Work required:
Would you print the listing that follows exactly, but without its pictures?

Information provided:

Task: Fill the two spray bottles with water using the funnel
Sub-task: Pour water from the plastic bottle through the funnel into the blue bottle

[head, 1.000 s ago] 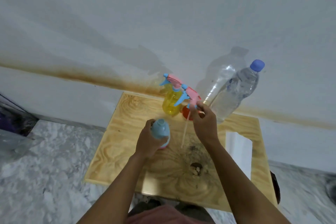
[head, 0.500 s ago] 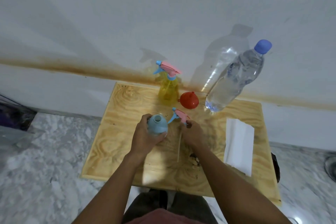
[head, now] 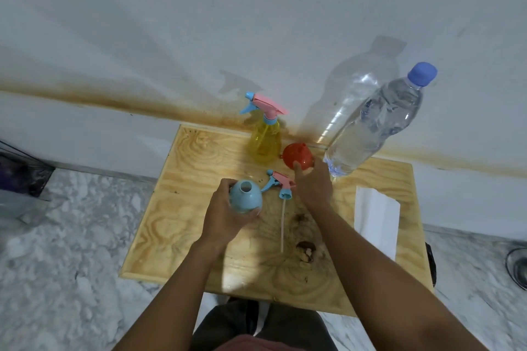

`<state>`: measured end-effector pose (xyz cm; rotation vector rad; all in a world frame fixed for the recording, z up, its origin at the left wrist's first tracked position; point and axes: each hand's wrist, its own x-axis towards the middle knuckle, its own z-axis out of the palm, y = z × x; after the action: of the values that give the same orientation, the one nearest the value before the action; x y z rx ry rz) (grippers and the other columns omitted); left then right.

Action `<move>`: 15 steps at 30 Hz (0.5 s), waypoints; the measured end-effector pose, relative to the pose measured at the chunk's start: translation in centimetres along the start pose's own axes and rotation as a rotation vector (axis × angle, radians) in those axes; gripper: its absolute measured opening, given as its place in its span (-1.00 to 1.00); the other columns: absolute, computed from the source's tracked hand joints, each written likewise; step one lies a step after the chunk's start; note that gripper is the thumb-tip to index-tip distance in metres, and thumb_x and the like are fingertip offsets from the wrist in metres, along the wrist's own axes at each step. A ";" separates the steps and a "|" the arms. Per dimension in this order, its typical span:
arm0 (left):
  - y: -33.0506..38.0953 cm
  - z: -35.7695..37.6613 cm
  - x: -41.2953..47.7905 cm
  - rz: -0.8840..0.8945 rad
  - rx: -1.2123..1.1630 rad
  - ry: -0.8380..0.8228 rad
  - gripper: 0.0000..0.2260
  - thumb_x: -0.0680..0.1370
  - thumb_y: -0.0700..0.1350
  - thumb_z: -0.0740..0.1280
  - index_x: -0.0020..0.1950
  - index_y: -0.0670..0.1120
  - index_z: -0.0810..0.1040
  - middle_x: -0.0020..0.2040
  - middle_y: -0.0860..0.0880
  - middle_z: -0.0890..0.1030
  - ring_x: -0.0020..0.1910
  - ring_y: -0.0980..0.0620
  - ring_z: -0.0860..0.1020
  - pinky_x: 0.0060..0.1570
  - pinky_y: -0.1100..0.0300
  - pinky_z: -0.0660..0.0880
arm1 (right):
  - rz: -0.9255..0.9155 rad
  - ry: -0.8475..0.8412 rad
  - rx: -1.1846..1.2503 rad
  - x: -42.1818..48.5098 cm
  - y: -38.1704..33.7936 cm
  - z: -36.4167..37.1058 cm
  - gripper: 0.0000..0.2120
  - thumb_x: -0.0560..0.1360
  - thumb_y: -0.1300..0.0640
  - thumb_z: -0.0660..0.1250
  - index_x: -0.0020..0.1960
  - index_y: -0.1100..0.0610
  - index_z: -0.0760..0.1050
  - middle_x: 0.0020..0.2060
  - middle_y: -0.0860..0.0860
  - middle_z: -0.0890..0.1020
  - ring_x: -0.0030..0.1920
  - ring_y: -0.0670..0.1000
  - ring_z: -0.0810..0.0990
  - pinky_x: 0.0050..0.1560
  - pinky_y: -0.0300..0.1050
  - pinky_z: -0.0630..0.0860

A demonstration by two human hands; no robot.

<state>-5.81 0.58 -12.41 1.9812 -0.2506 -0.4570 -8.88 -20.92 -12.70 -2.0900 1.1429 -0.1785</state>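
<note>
Wooden table [head: 182, 208]: spray head [head: 281, 184] flat, tube toward viewer.

Wooden table [head: 182, 208], light plywood, dark stains near its centre. Folded white paper towel [head: 376, 221] lying flat at the table's right side. White wall [head: 256, 23] behind, brown stain band along it. Grey marble floor [head: 57, 236] around.

I see a table [head: 199, 208] of pale grained plywood, stained dark in spots. The water bottle [head: 376, 125] is clear glossy plastic; the yellow bottle [head: 265, 142] translucent plastic; the funnel [head: 296, 155] smooth red plastic. The floor [head: 71, 236] looks like polished marble.
</note>
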 end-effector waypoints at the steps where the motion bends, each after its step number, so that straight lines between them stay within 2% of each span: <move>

The completed task:
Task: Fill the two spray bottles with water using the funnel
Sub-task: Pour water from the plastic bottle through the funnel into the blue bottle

[head, 1.000 s ago] 
[head, 0.500 s ago] 
[head, now] 

`<state>`: measured end-effector pose (xyz cm; rotation vector rad; all in a world frame fixed for the recording, z up, its origin at the left wrist's first tracked position; point and axes: each hand's wrist, its own x-axis towards the middle knuckle, its own z-axis out of the palm, y = z × x; after the action: of the values that give the same orientation, the one nearest the value before the action; x y z rx ry rz) (grippers and the other columns omitted); left then right.

Action `<move>`: 15 steps at 30 Hz (0.5 s), waypoints; the measured end-effector pose, relative to the pose measured at the chunk's start: translation in centimetres along the start pose's own axes and rotation as a rotation vector (axis × angle, radians) in those axes; gripper: its absolute measured opening, given as its place in its span (-1.00 to 1.00); the other columns: absolute, computed from the source's tracked hand joints, each written likewise; step one lies a step after the chunk's start; note that gripper is the thumb-tip to index-tip distance in metres, and thumb_x and the like are fingertip offsets from the wrist in metres, along the wrist's own axes at each step. A ";" separates the steps and a "|" the arms. Per dimension in this order, its typical span:
arm0 (left):
  - y: -33.0506..38.0953 cm
  - z: -35.7695..37.6613 cm
  - x: -41.2953..47.7905 cm
  - rz: -0.8840..0.8945 rad
  - rx: -1.2123..1.1630 rad
  - ry: -0.8380..0.8228 rad
  - gripper: 0.0000..0.2260
  - thumb_x: -0.0680..0.1370
  - thumb_y: -0.0700..0.1350
  - thumb_z: -0.0740..0.1280
  - index_x: -0.0020..0.1950
  - index_y: -0.0670..0.1120
  - index_z: -0.0810..0.1040
  - middle_x: -0.0020..0.2040
  - middle_y: -0.0860..0.0880
  - middle_z: -0.0890..0.1030
  - ring_x: -0.0020..0.1910
  - ring_y: -0.0980..0.0620
  - ring_z: -0.0860..0.1020
  - pinky_x: 0.0060..0.1570
  - pinky_y: -0.1100..0.0300
  - pinky_z: -0.0660..0.0880
arm1 (right):
  - rz: -0.9255..0.9155 rad
  - ry: -0.8475..0.8412 rad
  - rx: -1.1846..1.2503 rad
  - x: -42.1818..48.5098 cm
  - y: -38.1704..33.7936 cm
  - z: -36.4167..37.1058 cm
  - gripper: 0.0000..0.2120
  - thumb_x: -0.0560..0.1360
  - thumb_y: -0.1300..0.0640
  - thumb_z: -0.0660..0.1250
  - index_x: -0.0020..0.1960
  - index_y: -0.1100..0.0610
  - index_z: -0.0760..0.1050
  - middle_x: 0.0020..0.2060
  - middle_y: -0.0860..0.0860
  - middle_z: -0.0890..0.1020
  - ring_x: -0.0030..0.1920
  - ring_y: -0.0670..0.1000
  - ring_z: -0.0810..0.0990
  - pinky_x: 0.0050..0.1560
  - pinky_y: -0.0300..0.1050
  - pinky_z: -0.0630..0.0860

A demonstration by two human hands; no robot.

<state>-5.81 0.58 -12.41 1.9812 -0.2506 -0.4570 -8.88 -20.92 -12.70 -2.0900 1.1429 -0.1785</state>
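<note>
Wooden table [head: 182, 208]: spray head [head: 281, 184] flat, tube toward viewer.

Wooden table [head: 182, 208], light plywood, dark stains near its centre. Folded white paper towel [head: 376, 221] lying flat at the table's right side. White wall [head: 256, 23] behind, brown stain band along it. Grey marble floor [head: 57, 236] around.

I see a table [head: 199, 208] of pale grained plywood, stained dark in spots. The water bottle [head: 376, 125] is clear glossy plastic; the yellow bottle [head: 265, 142] translucent plastic; the funnel [head: 296, 155] smooth red plastic. The floor [head: 71, 236] looks like polished marble.
</note>
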 end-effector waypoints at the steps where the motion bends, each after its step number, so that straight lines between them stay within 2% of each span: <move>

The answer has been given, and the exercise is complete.